Reproduce the full listing below exactly. Do not include the pictures.

Available data Start Marker

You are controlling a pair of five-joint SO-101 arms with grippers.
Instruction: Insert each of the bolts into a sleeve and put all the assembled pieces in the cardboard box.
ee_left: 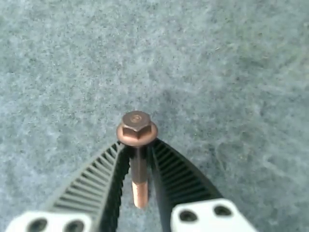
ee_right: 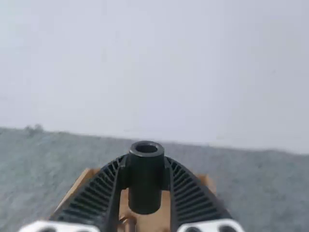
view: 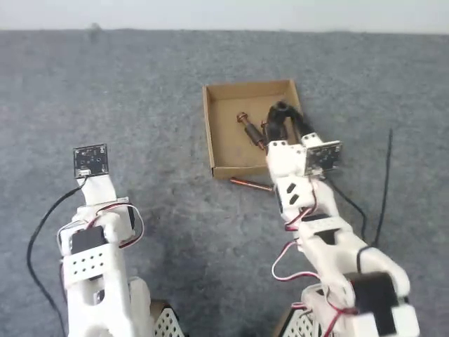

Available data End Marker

■ Problem solution
You are controlling a pair of five-joint SO-101 arms with grippers.
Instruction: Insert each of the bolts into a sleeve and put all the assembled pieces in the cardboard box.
ee_left: 
ee_right: 
view: 

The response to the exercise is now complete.